------ The data

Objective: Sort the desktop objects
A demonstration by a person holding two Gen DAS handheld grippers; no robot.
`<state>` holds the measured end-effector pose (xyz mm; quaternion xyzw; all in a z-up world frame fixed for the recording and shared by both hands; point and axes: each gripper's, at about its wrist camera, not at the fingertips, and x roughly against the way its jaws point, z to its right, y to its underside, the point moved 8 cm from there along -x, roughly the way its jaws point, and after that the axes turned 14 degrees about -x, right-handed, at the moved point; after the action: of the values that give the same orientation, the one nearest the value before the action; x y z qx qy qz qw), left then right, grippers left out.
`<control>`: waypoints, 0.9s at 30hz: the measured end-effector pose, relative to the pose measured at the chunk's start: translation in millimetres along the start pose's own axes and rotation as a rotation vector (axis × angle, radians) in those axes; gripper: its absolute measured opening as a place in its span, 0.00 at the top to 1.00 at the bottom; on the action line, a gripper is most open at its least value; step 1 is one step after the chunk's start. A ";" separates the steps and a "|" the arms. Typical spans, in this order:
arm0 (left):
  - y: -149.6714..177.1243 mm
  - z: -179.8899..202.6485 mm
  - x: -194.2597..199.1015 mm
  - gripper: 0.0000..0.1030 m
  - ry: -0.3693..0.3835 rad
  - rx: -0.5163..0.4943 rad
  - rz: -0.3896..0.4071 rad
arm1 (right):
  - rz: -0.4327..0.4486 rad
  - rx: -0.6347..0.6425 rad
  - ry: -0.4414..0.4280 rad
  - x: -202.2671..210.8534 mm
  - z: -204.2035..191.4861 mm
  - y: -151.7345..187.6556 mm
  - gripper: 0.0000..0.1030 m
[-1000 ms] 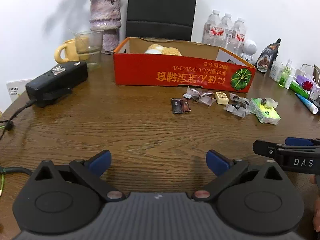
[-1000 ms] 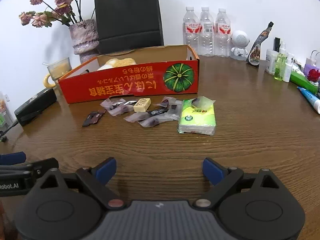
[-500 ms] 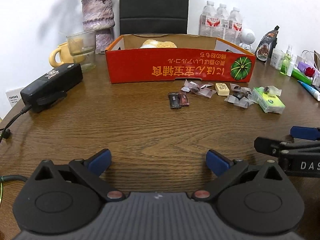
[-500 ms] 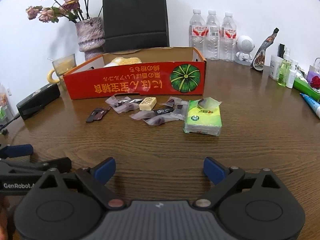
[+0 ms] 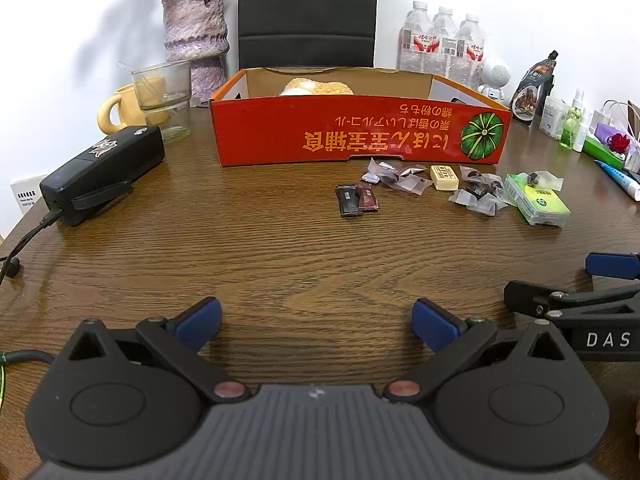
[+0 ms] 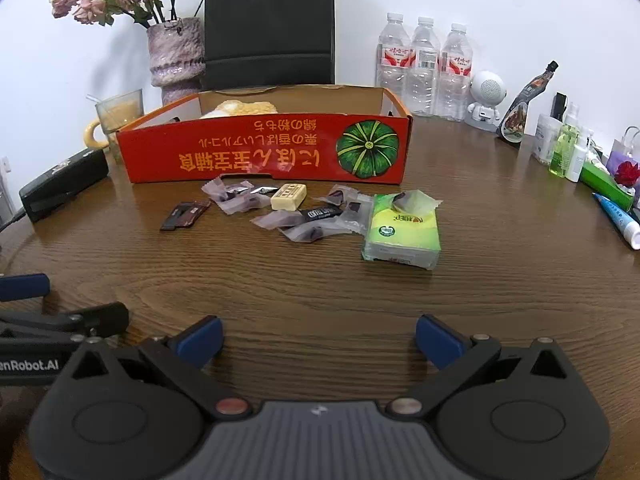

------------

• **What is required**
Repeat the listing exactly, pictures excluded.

• **Result of the exercise**
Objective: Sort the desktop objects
A demonstration by a person holding two Gen DAS handheld grippers; no robot.
`<state>` holds the measured end-effector pose (xyz mm; quaternion xyzw; all in a z-up world frame fixed for the recording and shared by both hands; point and axes: each gripper's, at about its wrist camera, not at the fingertips, and x roughly against the way its jaws point, z to its right, y to its underside, the point moved 8 cm from there along -x, roughly the way its jaws point, and after that the axes turned 14 degrees about -x, right-handed, at the moved point; after the action: of the values that give the same orientation, the one nearest the value before the action; x y z qx qy qz qw), left then right, grippers left out.
`<control>`: waypoints, 0.9s at 30hz: the measured end-effector pose, relative to the pose measured at the chunk's start: translation in millimetres along the start pose's own axes and rotation as a rotation vector (axis × angle, radians) in those axes; gripper: its absolute measured opening as a place in its span, 0.00 at the top to 1.00 at the bottom; on the action line, a gripper is most open at its least value; step 1 is one step after the chunk's start. A ";" separates the steps and a "|" the arms. Typical spans, in this order:
arm0 (left):
  - y: -149.6714..177.1243 mm
  - z: -179.8899..202.6485 mm
  - x: -194.2597..199.1015 mm
  - gripper: 0.0000..0.1030 m
  - ry: -0.3693..0.3835 rad
  - rx: -0.5163..0.4943 rad
  - rz: -0.3896..0.4071 rad
arm1 (right):
  - rz: -0.4327..0.4486 rad
  - rx: -0.6347..0.6425 rad
  - ry: -0.4414..0.4280 rad
  - x: -202.2671..210.8534 mm
  - z: -204.2035..191.4861 mm
  - y: -151.7345..187.6556 mm
  - gripper: 0.0000..0.1030 m
[-1000 ms] 
[-1000 ms] 
[-500 ms] 
[-500 ms] 
[+0 ms] 
[+0 ms] 

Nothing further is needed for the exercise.